## Directions
Exactly the lines from the opening of the data through the line containing "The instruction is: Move" should be reproduced, please, with nothing added.

[Opening Recorded data section]

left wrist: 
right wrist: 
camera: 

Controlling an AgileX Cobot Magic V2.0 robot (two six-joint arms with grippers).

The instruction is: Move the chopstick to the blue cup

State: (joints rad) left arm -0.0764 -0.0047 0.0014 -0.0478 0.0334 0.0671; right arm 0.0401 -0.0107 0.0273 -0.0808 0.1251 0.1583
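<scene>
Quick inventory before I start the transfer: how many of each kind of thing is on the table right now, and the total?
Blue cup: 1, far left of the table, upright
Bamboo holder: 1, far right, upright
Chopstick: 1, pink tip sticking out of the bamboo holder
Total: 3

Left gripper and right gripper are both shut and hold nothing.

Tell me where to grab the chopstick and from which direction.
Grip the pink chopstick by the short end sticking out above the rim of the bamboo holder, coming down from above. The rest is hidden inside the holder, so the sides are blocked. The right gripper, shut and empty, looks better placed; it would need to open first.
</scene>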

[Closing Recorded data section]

## Response
left wrist: 
right wrist: 
camera: 

Controlling an AgileX Cobot Magic V2.0 robot (two six-joint arms with grippers).

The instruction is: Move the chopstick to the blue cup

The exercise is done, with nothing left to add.